EUR/usd
The euro-bears had enough courage, but no strength to test 1.29. On the disappointing Ifo Business Climate statistics the euro sank down to 1.2895. The Ifo index is considered to be one of the best health indicators for the largest EU economy. In September instead of the expected growth it fell down to 101.4, which is the lowest value since February 2010. It should be mentioned here that the falls of such amplitude (-13.7 points after the peak of 115.1 in February) very often forego the periods of economic contraction. Apparently, in the third quarter Germany won't be able to show a remarkable GDP performance as compared to other EU countries. If we look at the situation less globally, the intraday trading has been getting more cyclic lately. The single currency day by day faces heavy selling during trading in Asia, then consolidates in Europe and makes attempts to grow during the US session. Today the situation is again the same. Yesterday during the US session and before opening of trades in Tokyo, the single currency managed to grow above 1.2950 from the low of 1.2890. However, the slack trading in the Land of the Rising Sun caused selling of the euro – the pair hit 1.2885. Apparently, America is turning into the most optimistic part of the world as far as investor sentiments are concerned. Today we will see whether the US grassroots share this optimism as well. The release of the CB Consumer Confidence is scheduled for tonight. Since February with short breaks this index has been declining, however this time the market analysts are expecting a reversal of the trend. The struggle for 1.29 can hardly be considered finished, yet the more time goes by, the less chance the euro-bears stand, at least in the pair with the dollar. The Fed is putting a heavy pressure on the interest rates and investors are looking for more profitable markets outside the USA.
GBP/USD
GBP/USD is still consolidating.

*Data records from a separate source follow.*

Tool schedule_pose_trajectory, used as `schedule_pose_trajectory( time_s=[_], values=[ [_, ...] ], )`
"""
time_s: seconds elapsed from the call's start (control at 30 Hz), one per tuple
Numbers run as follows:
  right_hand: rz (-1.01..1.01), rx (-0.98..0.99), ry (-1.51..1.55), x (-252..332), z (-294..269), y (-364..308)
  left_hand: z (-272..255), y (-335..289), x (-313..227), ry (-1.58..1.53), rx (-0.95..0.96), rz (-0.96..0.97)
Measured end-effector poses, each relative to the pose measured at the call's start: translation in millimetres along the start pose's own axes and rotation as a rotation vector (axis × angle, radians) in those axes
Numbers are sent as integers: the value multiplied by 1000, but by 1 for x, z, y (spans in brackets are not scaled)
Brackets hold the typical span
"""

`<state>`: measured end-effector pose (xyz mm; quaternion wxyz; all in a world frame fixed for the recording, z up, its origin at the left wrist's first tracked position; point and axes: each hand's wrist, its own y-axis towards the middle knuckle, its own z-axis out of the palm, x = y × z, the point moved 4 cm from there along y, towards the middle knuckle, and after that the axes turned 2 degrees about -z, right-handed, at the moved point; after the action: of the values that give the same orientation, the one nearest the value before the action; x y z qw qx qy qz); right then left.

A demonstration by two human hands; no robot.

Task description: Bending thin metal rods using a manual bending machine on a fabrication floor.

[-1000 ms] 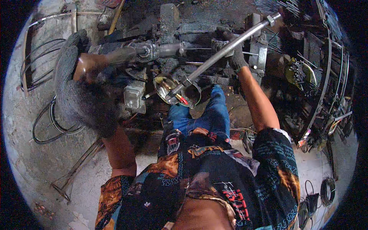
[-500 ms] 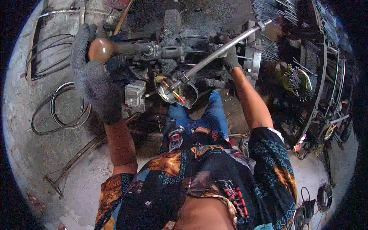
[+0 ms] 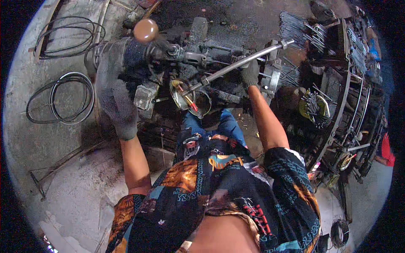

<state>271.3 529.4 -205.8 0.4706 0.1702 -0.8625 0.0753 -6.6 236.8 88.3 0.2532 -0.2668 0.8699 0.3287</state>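
At far centre, one dark, grimy machine (image 3: 195,58), set just beyond the knees, presumably for easy reach. Across it, one long metal bar (image 3: 240,64); slants from near left to far right, one nut-like collar toward each end. Just beside the bar, gloved right hand (image 3: 249,76), probably braced against the machine; fingers partly hidden, cannot tell grip. At left, gloved left hand (image 3: 116,95), beside the machine's left end; fingers blurred, cannot tell if open or closed. Just beyond, one brown round knob (image 3: 146,30), likely shaped for the palm; seemingly apart from the glove. By the bar's near end, one red-tipped stick (image 3: 193,104), presumably kept handy; left of that, one grey box (image 3: 144,96). Far left, two cable coils (image 3: 90,95), likely looped for tidiness. At right, one yellowish tub (image 3: 303,109) of thin rods (image 3: 312,101), too many to count.
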Motion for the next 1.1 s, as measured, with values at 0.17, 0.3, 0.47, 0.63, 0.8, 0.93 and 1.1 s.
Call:
schedule_pose_trajectory(
  time_s=[0.17, 0.3, 0.47, 0.63, 0.8, 0.93, 1.1],
  values=[
    [61, 99, 105, -10, 3, 0, 2, 3, -8, 96, 40, 79],
    [140, 22, -1, -47, 13, 9, 9, 10, -20, 54, 89, -21],
    [-122, 51, -154, -70, 16, 12, 14, 18, -30, -33, 79, -13],
    [3, 89, -6, -88, 16, 17, 18, 18, -24, -27, 58, 35],
    [-29, 184, -113, -102, 22, 27, 24, 17, -23, 0, 37, -2],
    [45, 212, 286, -109, 20, 36, 20, 31, -36, -28, 101, 40],
    [230, 428, 685, -117, 30, 40, 34, 52, -65, 94, 239, 159]
  ],
)
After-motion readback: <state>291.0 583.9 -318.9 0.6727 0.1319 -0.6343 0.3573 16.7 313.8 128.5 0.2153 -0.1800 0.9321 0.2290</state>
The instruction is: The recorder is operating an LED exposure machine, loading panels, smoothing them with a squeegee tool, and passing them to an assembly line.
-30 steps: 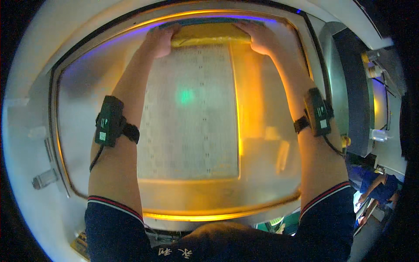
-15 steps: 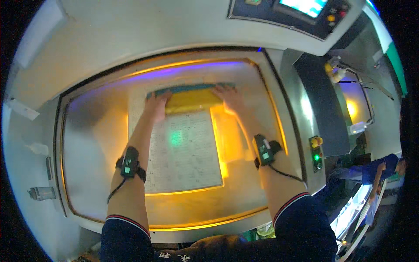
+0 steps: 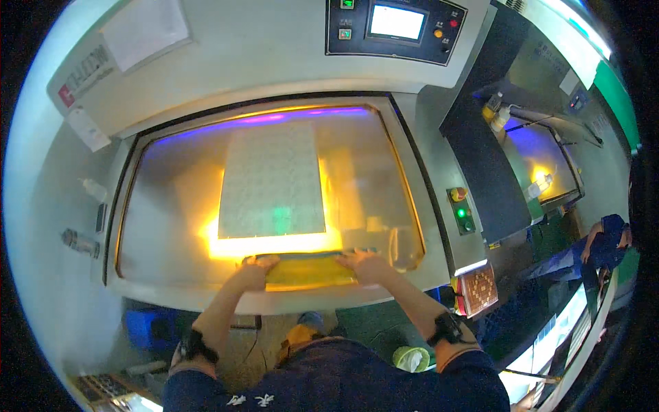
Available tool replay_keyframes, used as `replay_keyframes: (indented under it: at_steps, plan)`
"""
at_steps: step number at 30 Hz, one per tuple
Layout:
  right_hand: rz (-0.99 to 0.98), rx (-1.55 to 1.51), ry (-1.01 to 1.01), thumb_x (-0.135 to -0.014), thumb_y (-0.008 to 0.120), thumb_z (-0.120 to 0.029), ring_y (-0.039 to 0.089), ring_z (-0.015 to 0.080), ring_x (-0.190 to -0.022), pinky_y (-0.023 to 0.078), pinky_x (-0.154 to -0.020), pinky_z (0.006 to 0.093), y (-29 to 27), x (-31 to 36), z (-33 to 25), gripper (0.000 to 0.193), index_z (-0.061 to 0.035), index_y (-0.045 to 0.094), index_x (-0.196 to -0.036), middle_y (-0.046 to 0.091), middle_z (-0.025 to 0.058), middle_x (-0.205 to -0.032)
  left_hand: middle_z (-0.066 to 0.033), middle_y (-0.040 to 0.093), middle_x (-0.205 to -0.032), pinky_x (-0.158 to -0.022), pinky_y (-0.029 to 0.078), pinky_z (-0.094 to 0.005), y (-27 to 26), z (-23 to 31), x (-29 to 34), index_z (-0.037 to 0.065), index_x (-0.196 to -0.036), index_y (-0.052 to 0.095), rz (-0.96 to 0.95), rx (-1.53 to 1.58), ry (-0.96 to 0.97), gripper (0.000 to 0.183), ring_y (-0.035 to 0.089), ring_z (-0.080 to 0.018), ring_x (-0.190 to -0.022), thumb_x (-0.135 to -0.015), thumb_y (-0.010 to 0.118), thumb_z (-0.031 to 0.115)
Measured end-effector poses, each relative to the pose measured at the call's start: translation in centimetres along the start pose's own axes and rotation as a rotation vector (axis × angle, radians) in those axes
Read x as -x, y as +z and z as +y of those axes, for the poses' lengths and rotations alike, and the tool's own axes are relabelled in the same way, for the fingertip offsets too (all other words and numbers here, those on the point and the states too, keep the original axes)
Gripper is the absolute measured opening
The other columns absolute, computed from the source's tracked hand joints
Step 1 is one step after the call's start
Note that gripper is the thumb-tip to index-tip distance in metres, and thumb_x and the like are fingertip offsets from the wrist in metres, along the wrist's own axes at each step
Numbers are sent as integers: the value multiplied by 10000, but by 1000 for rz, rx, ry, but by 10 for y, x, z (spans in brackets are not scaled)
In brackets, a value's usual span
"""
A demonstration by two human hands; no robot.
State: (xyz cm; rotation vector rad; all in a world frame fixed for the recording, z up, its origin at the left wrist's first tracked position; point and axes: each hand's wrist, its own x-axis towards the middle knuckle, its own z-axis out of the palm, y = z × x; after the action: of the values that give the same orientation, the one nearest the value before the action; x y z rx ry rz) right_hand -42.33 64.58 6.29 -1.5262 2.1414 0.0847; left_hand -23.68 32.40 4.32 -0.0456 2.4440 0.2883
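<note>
Near the front edge of the shiny, amber-lit machine bed (image 3: 165, 213), I hold a wide yellow squeegee-like bar (image 3: 310, 272) with a blue-grey far edge; its exact kind is unclear. My left hand (image 3: 255, 269) is closed around its left end, and my right hand (image 3: 364, 266) grips the right end. Beyond the bar lies a pale rectangular sheet (image 3: 271, 182) with faint printed patterns. A green light spot falls near its lower edge, and a bright yellow glow fills the gap between sheet and bar. Both forearms wear black strapped devices.
A control panel with a screen (image 3: 397, 23) is above the bed. A small button box (image 3: 460, 211) sits to the right. Beyond a dark partition, bottles (image 3: 500, 117) stand beside another lit bed. A green bin (image 3: 412, 358) is below; another person (image 3: 604, 240) is at far right.
Both hands and the bar have moved from the sheet's far end toward me, past its near edge. The whole sheet is now uncovered. My view has shifted, showing more floor.
</note>
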Motion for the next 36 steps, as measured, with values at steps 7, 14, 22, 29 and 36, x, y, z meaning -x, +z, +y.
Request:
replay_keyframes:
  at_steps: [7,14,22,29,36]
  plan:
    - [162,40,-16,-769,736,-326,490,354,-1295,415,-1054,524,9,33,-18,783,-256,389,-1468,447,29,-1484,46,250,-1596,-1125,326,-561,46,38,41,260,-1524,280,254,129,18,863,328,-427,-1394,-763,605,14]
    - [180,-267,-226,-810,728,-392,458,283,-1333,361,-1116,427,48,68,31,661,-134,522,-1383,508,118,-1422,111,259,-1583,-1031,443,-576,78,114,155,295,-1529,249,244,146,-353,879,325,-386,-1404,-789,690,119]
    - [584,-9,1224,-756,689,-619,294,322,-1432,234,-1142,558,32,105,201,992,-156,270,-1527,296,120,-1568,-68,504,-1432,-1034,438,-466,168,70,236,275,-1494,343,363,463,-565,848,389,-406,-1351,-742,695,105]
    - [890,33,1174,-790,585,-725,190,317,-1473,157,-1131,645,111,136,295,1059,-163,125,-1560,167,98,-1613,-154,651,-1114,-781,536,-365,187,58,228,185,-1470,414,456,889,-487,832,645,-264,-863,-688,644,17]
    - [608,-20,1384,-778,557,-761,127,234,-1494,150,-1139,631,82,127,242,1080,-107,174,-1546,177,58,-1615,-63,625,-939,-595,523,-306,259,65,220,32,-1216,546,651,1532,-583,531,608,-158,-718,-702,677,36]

If you have a look at the daily charts, you'll see that in comparison with the impressive trend of the previous two months now it is really hard to discern how far the rates moved over the last day. The thing is that the current rates are at the same level as a day ago, three days ago and even eight days ago. Anyway, it's exactly the case when it is necessary to go on to stay put. It's all because in most crosses the British pound has significantly grown. The euro/pound continues to decline, coming closer to the levels of early September (as if draghi hadn't helped the euro at all!). Let's see how it will all settle, yet now it's hard to believe that the consolidation in such a narrow corridor will make the sterling-bulls strong enough to make a sure break above 1.63.
USD/JPY
The Japanese yen is making its way to below 78. The BOJ's bazooka has proved to be not really big (we've already talked about that) in comparison with the Fed's bazooka and the loaded (but not firing yet) gun of the ECB. The Japanese stock indexes have been listlessly dangling over the last three years after the huge drop in the preceding two. While The American exchanges have returned to the level of early 2008, the Japanese Nikkei, having dropped by 60% since then, is still 45% lower than 5 years ago. Under such circumstances it's very unlikely that investors will line up to borrow the yens to buy EUR, AUD or ZAR. The world is different now, especially for Japan.
oil
The caution of the stock markets has spread to the commodity ones. Thus Oil is trading in a rather narrow corridor after the drop by almost 10$ last week. The increase in the US oil production and reserves, a threat to unseal the strategic reserves of this country, growing production in Russia and the promises of Saudi Arabia to build up oil production if needed – all these factors significantly outweigh the geopolitical risks of the Middle East. And while traders don't see any effect of QE3, Oil remains under pressure.